With more advanced aircraft, Israel’s bombardment of Iraq’s Osirak reactor in 1981, and Syria’s Al Kibar reactor in 2007, succeeded far more efficiently. The destruction of Syria’s reactor may be the most effective use of force in history. With few resources to rebuild the North Korean-engineered plant, Damascus abandoned its nuclear effort.
The attack on Iraq’s Osirak reactor told another story. Here, destruction prompted Baghdad to undertake a 10-year covert effort to enrich uranium. By some estimates, Iraq was within a year of succeeding when the 1991 Persian Gulf War broke out.
But bombing will not prevent efforts at covert reconstruction by countries with the personnel, drive, resources and effective stealth to do the job. Iran, unlike Syria, falls into this category.
5) War or the threat of war. In the end, the only forceful policy that eliminated emerging nuclear weapons programs with certainty — putting aside voluntary monitored relinquishment by former Soviet states, South Africa and Libya — was the successful wars waged against Nazi Germany in World War Two and Iraq in 1991. Occupying military forces in the first case, and international inspectors in the second, were able to eliminate all nuclear contraband.
War, however, remains the most costly option, in both blood and treasure.
It also adds a wrinkle, not in its application, but in its gestation. The Cuban missile crisis demonstrated that threat manipulation — preparations for the use of overwhelming military force to invade the island, coupled with the naval quarantine and the ramping up of the alert status of the nuclear arsenal — intimidated Moscow to abandon its Cuba gambit.
But coercive diplomacy is never a sure thing.
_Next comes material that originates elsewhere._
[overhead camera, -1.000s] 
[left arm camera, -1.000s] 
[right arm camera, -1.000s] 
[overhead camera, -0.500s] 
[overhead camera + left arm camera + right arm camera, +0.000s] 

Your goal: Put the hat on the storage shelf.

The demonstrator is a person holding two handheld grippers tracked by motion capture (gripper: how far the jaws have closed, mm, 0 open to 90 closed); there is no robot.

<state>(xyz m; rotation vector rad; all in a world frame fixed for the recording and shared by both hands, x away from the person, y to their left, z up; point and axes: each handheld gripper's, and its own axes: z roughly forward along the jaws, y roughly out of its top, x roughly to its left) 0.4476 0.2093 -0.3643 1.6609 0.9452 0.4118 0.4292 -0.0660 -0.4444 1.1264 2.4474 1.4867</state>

Think about the massive buildups undertaken by U.S. and allied forces against Iraq in 1991 and 2003. Both failed to intimidate, and war ensued.
6) There is one last option of the “all options” alternative that policymakers appear loath to talk about: acceptance of Iran as a nuclear armed state. Farfetched? Even the Israelis apparently gave a nod to that possibility when Ehud Barak, former prime minister and defense minister, recently revealed that, between 2010 and 2012, Jerusalem seriously contemplated military action against Iran but then got cold feet.
For Washington to take this course would actually be consistent with historic behavior. When faced with a nuclear buildup in China during the early 1960s, North Korea in recent years and the Soviet Union at the beginning of the Cold War, the United States decided that managing an adversary with an emerging nuclear arsenal was a better course than using force to stop it. Of course, acceptance of Iran into the nuclear club banks that it will be a responsible steward of the bomb.
History’s lessons for halting Iran’s nuclear temptation are sobering. “All options are on the table” may be a nice catch phrase — but if the mullahs attempt a nuclear breakout, only a winning war would guarantee full success.
Half measures, notably air strikes, may buy time to sway Tehran to rethink its nuclear course. But the past’s inconvenient truth remains: Unless Iran complies with the recent agreement and the underlying nuclear Non-Proliferation Treaty, Washington faces a daunting choice should snapback fail. It can go to war or bet that deterrence applied against nuclear adversaries in the past will work again against Iran’s revolutionary regime.
Bennett Ramberg served as a policy analyst in the Bureau of Politico-Military Affairs in the George H.W. Bush administration. He is the author of Nuclear Power Plants as Weapons for the Enemy.